Fool Moon: The Annual Hype Over a Celestial Event is Bad Science — and Bad for Science

There's a reason Steven Spielberg put a midget actor in a diving cage surrounded by sharks in Jaws. It's the same reason many male adult film actors are short of stature. And it's also why photographs of last month's so-called "Super Moon" were shot with telephoto lenses and required slick perspective tricks. Essentially, it's an illusion. It's a way to make something look bigger.

And, for the movies, that's all right. Nobody mistook Jaws for a documentary and few cineastes complain that a real pizza deliveryman who accepts sexual favors in lieu of payment is not long for his job.

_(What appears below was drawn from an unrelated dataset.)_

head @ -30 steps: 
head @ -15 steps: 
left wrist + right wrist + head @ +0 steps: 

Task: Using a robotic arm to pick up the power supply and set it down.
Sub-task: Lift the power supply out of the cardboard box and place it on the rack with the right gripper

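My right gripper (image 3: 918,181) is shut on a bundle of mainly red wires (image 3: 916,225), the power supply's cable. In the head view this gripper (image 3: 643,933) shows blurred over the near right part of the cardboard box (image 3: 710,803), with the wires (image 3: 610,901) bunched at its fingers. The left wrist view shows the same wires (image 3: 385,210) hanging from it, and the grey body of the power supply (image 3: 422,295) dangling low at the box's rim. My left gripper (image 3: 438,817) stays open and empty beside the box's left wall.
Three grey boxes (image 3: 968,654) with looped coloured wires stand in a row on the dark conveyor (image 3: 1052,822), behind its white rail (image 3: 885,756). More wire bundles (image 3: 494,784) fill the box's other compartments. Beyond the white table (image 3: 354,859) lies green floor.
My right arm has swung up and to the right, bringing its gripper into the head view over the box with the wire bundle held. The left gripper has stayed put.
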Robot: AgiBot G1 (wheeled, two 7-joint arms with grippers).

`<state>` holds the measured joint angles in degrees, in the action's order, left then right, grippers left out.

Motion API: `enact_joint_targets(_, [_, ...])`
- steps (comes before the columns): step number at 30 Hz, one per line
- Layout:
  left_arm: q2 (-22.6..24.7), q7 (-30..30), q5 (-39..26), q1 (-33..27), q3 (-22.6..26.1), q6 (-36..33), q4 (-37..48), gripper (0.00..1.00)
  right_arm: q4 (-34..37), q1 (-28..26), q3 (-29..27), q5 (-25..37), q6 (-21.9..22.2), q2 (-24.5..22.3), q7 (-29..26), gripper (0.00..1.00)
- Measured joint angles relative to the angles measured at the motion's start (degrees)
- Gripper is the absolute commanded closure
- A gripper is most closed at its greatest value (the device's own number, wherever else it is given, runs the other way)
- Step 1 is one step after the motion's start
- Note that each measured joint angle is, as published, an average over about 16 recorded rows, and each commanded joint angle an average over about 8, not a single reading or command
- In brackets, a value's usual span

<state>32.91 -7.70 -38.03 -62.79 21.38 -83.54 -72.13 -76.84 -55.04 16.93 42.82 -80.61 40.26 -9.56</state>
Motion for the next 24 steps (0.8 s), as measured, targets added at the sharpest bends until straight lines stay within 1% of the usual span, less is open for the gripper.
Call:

It rankles in the case of the "Super Moon," however. Like many people who've picked up the fool habit of actually reading their e-mails, your humble narrator was, last month, offered e-advice on "Where to See This Weekend's Extreme Super Moon." This is odd: You'd think seeing an "Extreme Super Moon" would be easier than observing a regular old moon — and no one offers unsolicited suggestions on how to do that. The simplest way to observe the moon is, often, to look up. At night. If you're seeing ceiling joists or air conditioning ducts, it means you're likely inside. There's an app for that.

And yet, Super Moon stories abound, accompanied by the aforementioned photos of comically oversize orbs looming over tiny cities like Death Stars.

"I got calls from several news agents wanting the facts and my thoughts about the Super Moon," wrote astronomer Ben Burress of Oakland's Chabot Space and Science Center on his KQED science blog. "Of course what they wanted to hear was that the moon's closeness and size and brightness and gravitational attraction were all magnitudes greater than normal, that the moment had measurable effects on tides, earthquakes, and volcanic eruptions, and of course that there would be a bumper crop of werewolves and lunatics running around the night."

Well, that would go nicely with the photo.

Alas, the moon in June was only about 2 percent larger than the moon in May.

Incidents of werewolves and lunacy held steady.


By now many are probably wondering what the hell a Super Moon is. This is a term that, until recently, wasn't familiar to so many astronomers; it's a melodramatic phrase concocted by an astrologer named Richard Nolle. Astronomers use the term "perigee full moon." That's not a particularly special name, but this isn't a particularly special phenomenon. When a full moon coincides with the moon being at its closest point to the earth, then you've got a Super Moon. On a nice night, like any full moon, the Super Moon is a sight to see. But it's hard to discern what's super if you haven't been briefed beforehand.

June's Super Moon was only a smidgen larger than the May edition, and perhaps 14 percent bigger and 30 percent brighter than the smallest and dimmest full moon. This is a distinction the vast majority of people cannot detect. As Burress noted, it's akin to visiting a vast, featureless plain (perhaps not unlike the landscape alongside Interstate-5): "If you saw someone standing 700 feet away from you, with no visual cues for comparison, could you tell the difference if that person was 6-feet-tall instead of 5-foot-1? That's analogous to the difference between seeing the moon when it's nearest to us and farthest away."

Every so often, we're cajoled into making the effort to observe astronomical events that last occurred during the reign of Edward the Confessor and won't come about again until the last Twinkie has long since gone rancid. These experiences often underwhelm: Halley's Comet (which scared the hell out of the Anglo-Saxons shortly after Edward's death in 1066) was a fuzzy smudge even through high-powered telescopes in 1986. Still, it won't be around again until 2062. So at least there's that.

This doesn't apply to the Super Moon. July's full moon will also be large and bright, and the next perigee full moon arrives Aug. 10, 2014. But you know what? Make an effort to look at it. Observing the skies and attempting to comprehend how the universe works are an unmitigated good.

Being conned into doing so isn't.


"Most people are not sufficiently trained in science to recognize when something is over-hyped and when it is not," notes U.C. Berkeley astronomer Alex Filippenko. "Their disappointment that the 'Super Moon' did not appear different from a normal full moon might lead them to ignore significant scientific discoveries that truly deserve some hype.

"They might also conclude that not much evidence is needed for a scientific hypothesis to be taken seriously," he continues. "This could lead to greater acceptance of bad science."

And San Franciscans accept more bad science than you'd think. Erstwhile Mayor Gavin Newsom pushed an anti-obesity plan that swapped juice for soda; nutritionists later noted this would impart just as many calories and do nothing to combat obesity. In this city, plans to erect cellular towers elicit a hue and cry over unproven health consequences. And yet, as revealed in this column last month, the city and its transit agency did nothing to keep idling Muni buses from needlessly spewing known carcinogens for decades.